_Problem_.
Nothing should be output except the lines from the top of the material below through the line that contains "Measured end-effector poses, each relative", each exactly as written.

☆ ☆ ☆ ☆ ☆

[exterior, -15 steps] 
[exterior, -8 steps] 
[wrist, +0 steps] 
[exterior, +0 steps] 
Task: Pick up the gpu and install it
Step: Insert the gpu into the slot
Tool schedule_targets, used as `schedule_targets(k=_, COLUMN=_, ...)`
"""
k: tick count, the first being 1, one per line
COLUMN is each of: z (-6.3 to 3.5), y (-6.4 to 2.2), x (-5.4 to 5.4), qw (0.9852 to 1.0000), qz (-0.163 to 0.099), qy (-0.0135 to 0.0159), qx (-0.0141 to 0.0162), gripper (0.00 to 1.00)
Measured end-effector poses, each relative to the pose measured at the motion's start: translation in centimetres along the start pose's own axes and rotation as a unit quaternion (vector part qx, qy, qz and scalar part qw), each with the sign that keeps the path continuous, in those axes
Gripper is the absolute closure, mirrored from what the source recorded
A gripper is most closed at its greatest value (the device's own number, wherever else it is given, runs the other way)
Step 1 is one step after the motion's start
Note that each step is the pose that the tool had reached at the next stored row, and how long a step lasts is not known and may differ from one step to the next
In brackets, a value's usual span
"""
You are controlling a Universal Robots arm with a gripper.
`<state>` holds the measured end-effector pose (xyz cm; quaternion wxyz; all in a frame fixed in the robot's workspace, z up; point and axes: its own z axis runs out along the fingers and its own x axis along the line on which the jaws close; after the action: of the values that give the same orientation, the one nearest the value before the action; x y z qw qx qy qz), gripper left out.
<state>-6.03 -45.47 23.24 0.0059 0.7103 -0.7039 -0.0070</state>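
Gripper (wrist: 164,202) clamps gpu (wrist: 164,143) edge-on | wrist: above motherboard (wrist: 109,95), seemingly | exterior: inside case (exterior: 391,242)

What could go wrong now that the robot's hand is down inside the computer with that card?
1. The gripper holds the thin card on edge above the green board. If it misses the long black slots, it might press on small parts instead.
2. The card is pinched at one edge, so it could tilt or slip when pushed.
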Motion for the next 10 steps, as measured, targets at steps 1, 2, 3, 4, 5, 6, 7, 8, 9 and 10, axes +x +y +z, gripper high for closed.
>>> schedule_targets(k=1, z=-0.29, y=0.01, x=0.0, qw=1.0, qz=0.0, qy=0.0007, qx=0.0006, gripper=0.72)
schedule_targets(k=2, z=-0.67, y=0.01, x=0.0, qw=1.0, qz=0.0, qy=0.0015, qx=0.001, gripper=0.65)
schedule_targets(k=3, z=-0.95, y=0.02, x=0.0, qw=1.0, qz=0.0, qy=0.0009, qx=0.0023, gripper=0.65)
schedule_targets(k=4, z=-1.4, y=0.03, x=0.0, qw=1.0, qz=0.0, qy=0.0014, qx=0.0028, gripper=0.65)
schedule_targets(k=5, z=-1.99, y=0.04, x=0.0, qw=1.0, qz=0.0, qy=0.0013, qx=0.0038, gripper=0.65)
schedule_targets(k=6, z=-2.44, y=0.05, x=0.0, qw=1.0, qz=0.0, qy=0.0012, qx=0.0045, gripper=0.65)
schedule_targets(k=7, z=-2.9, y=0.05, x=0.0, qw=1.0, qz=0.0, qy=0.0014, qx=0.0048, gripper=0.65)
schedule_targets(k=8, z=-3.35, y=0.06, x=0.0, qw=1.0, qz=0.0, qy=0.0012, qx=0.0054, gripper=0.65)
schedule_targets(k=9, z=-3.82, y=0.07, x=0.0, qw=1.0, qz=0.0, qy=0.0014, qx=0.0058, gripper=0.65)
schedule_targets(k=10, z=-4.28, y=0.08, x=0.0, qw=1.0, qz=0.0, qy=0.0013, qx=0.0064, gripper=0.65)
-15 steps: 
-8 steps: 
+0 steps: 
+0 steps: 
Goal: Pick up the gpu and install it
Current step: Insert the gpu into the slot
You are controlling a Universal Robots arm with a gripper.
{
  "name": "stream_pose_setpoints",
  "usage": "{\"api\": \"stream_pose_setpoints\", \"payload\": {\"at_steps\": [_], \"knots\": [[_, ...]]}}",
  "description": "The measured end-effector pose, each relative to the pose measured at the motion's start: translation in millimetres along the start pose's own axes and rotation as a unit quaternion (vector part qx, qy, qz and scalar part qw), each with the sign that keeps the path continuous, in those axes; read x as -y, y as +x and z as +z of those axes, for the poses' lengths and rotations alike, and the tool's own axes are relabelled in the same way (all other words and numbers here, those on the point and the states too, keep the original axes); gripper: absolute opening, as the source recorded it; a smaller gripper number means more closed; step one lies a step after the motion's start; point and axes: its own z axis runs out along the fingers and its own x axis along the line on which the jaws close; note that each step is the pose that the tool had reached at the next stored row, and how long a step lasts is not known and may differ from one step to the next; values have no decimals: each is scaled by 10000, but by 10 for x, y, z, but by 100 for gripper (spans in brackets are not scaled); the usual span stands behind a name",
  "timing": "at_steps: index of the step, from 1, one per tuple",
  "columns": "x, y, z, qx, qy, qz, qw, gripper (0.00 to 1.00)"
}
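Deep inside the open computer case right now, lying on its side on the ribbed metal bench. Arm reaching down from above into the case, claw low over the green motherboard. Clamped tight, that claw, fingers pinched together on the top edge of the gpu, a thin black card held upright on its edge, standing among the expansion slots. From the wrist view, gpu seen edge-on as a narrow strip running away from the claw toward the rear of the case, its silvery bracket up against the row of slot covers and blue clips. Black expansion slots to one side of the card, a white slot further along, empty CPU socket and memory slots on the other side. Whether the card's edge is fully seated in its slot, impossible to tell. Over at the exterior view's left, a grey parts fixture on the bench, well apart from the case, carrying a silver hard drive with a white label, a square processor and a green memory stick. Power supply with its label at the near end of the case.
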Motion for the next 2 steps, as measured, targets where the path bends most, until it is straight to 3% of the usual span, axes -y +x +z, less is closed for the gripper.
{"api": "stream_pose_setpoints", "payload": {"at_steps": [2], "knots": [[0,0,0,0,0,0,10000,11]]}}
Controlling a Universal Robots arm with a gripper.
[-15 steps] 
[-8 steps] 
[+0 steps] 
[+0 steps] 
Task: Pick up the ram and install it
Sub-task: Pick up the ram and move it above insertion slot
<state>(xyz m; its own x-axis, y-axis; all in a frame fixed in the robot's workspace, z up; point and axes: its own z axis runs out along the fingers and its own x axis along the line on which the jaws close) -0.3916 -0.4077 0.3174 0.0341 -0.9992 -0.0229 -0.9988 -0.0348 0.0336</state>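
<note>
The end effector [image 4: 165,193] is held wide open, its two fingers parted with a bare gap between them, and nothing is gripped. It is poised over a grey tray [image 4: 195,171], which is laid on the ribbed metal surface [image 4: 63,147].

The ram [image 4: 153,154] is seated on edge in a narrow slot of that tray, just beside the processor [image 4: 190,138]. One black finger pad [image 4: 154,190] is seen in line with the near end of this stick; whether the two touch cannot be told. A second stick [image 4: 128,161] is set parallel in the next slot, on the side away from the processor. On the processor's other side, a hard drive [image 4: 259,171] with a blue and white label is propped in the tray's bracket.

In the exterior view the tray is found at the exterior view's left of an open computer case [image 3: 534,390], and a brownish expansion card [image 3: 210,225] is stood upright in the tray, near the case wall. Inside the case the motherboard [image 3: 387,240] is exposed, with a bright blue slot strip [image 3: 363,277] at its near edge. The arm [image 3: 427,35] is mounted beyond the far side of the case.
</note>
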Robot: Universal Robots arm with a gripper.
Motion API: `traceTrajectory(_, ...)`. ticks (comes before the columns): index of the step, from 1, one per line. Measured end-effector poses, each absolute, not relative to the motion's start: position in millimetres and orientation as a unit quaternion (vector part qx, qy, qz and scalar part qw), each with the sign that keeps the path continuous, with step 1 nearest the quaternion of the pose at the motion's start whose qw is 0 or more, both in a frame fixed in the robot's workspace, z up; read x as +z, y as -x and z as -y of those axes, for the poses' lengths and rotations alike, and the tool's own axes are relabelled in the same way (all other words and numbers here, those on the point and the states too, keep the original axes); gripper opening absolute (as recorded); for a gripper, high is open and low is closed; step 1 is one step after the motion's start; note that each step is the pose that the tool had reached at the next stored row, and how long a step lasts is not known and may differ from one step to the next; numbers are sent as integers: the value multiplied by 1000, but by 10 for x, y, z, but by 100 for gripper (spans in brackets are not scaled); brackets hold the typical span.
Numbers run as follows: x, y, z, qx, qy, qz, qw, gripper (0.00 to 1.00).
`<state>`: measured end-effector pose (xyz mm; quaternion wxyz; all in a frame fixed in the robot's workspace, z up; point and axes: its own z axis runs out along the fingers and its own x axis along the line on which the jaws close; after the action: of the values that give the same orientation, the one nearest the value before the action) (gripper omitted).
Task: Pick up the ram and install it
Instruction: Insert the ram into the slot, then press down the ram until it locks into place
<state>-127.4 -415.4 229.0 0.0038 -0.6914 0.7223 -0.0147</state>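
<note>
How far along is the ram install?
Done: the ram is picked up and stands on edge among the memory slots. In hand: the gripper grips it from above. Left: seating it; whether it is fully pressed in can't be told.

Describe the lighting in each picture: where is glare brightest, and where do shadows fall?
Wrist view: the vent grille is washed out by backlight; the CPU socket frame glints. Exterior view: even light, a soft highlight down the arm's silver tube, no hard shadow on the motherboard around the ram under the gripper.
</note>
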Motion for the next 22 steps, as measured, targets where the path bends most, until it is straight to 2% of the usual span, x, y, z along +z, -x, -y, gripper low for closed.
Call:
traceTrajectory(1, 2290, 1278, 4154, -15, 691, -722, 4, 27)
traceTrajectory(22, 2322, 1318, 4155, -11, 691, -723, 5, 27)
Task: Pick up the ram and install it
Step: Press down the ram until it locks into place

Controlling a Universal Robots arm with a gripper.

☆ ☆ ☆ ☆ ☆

_Solved problem_.
[exterior, -15 steps] 
[exterior, -8 steps] 
[wrist, +0 steps] 
[exterior, +0 steps] 
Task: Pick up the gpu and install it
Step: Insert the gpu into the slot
Tool schedule_targets, used as `schedule_targets(k=_, COLUMN=_, ...)`
"""
k: tick count, the first being 1, one per line
COLUMN is each of: z (-6.3 to 3.5), y (-6.4 to 2.2), x (-5.4 to 5.4), qw (0.9852 to 1.0000), qz (-0.163 to 0.099), qy (-0.0135 to 0.0159), qx (-0.0141 to 0.0162), gripper (0.00 to 1.00)
Measured end-effector poses, each relative to the pose measured at the motion's start: translation in centimetres along the start pose's own axes and rotation as a unit quaternion (vector part qx, qy, qz and scalar part qw), each with the sign that keeps the path continuous, in those axes

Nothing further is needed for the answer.